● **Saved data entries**
━━━━━━━━━━━━━━━━
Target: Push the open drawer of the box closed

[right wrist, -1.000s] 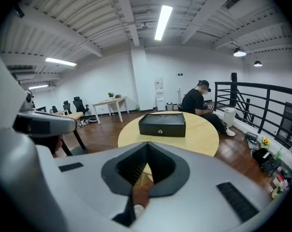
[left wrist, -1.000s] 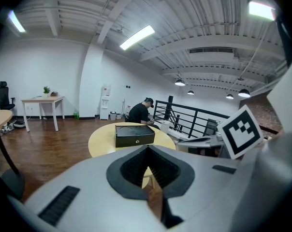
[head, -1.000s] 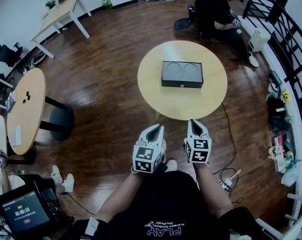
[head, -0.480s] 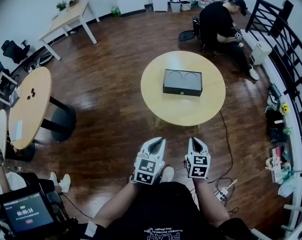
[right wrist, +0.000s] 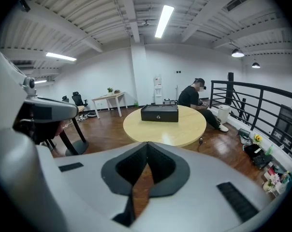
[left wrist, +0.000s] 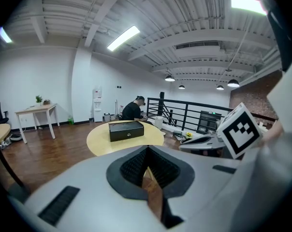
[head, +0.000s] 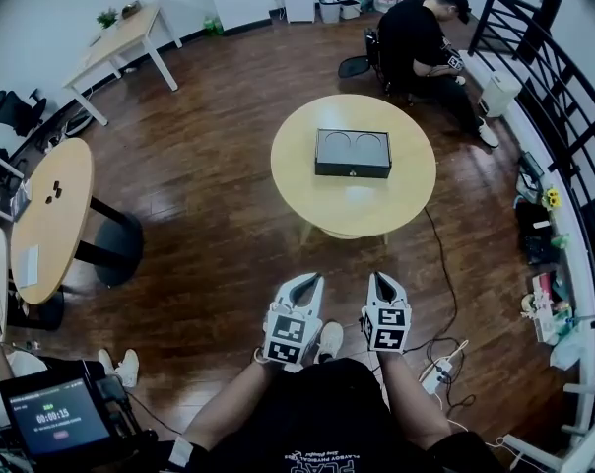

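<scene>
On the round table point(head: 357, 210) ahead, the black box point(head: 353, 154) is sitting well apart from left gripper point(head: 309, 280) and right gripper point(head: 380, 278). Both are hanging with jaws together, empty. Shoving off-centre risks skidding the whole box.

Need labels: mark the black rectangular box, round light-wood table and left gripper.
black rectangular box point(head: 353, 152), head view, top
round light-wood table point(head: 352, 211), head view, bare top
left gripper point(head: 306, 281), head view, between fingertips

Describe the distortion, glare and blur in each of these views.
Head view: fisheye curves the railing, corners darken, black box sharp. Left gripper view: ceiling lights blown out, left tongs softly blurred. Right gripper view: glare patch on the round table, dark vignette at the rim.
</scene>
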Tool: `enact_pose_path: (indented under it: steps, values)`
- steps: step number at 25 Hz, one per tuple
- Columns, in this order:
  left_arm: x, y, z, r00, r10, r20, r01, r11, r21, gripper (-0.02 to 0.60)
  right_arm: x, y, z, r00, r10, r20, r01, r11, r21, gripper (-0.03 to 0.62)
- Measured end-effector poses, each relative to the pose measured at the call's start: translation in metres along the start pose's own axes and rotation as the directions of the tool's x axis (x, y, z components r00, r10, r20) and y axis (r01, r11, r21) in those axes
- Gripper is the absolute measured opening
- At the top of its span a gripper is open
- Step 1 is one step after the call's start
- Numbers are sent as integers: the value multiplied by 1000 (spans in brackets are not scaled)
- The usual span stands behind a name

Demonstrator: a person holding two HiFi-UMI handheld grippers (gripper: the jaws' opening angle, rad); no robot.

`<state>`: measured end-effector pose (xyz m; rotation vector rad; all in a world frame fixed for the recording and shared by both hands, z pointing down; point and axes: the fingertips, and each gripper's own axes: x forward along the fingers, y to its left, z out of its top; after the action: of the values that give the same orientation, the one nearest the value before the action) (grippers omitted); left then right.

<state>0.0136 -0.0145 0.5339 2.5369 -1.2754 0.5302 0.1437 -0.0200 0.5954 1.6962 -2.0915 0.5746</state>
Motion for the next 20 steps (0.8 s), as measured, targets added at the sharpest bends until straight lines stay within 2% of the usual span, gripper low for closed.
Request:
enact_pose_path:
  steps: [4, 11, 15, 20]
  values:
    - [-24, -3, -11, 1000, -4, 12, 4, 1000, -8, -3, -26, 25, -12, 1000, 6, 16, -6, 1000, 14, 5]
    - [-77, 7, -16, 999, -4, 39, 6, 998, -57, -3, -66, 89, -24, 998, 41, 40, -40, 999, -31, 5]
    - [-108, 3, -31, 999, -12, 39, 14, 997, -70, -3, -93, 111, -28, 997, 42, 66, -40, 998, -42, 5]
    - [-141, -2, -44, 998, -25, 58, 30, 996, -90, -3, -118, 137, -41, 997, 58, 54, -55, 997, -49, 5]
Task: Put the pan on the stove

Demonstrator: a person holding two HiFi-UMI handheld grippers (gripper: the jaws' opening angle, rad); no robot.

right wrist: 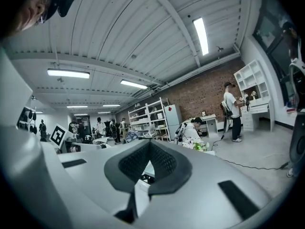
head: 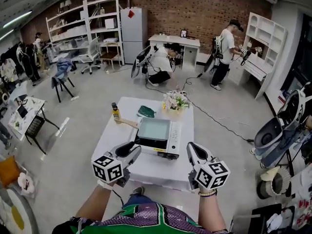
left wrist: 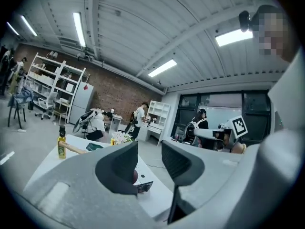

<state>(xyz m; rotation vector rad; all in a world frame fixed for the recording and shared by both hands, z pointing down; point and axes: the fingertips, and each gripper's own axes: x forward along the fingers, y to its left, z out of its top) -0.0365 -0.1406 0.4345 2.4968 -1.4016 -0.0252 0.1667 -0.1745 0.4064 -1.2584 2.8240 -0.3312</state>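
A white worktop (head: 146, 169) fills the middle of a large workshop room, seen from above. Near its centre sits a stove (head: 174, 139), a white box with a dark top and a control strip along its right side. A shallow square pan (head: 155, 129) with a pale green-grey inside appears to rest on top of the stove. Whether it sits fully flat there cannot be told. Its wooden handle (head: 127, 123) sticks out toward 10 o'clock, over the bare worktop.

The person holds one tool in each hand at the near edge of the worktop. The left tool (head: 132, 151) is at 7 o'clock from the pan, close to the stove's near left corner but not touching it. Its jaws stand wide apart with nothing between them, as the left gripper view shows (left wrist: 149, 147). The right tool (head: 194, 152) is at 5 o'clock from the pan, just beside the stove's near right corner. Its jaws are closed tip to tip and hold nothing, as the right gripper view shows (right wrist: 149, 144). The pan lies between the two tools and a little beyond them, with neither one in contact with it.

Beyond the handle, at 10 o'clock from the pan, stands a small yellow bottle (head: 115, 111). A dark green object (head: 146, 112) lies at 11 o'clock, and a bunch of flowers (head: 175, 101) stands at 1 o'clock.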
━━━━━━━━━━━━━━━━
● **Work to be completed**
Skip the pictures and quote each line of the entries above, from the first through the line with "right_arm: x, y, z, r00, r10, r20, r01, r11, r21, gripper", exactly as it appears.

● **Written response**
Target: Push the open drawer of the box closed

[right wrist, -1.000s] 
[left wrist, -1.000s] 
[head, -1.000s] 
[head, -0.480s] 
[right wrist, +0.000s] 
[left wrist, +0.000s] 
[head, +0.000s] 

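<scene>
On the round table point(head: 357, 210) ahead, the black box point(head: 353, 154) is sitting well apart from left gripper point(head: 309, 280) and right gripper point(head: 380, 278). Both are hanging with jaws together, empty. Shoving off-centre risks skidding the whole box.

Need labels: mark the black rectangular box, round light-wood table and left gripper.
black rectangular box point(head: 353, 152), head view, top
round light-wood table point(head: 352, 211), head view, bare top
left gripper point(head: 306, 281), head view, between fingertips

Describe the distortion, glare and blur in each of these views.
Head view: fisheye curves the railing, corners darken, black box sharp. Left gripper view: ceiling lights blown out, left tongs softly blurred. Right gripper view: glare patch on the round table, dark vignette at the rim.
</scene>
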Tool: `enact_pose_path: (indented under it: steps, values)`
- steps: step number at 25 Hz, one per tuple
- Columns, in this order:
  left_arm: x, y, z, r00, r10, r20, r01, r11, r21, gripper (-0.02 to 0.60)
  right_arm: x, y, z, r00, r10, r20, r01, r11, r21, gripper (-0.03 to 0.62)

This completes the response.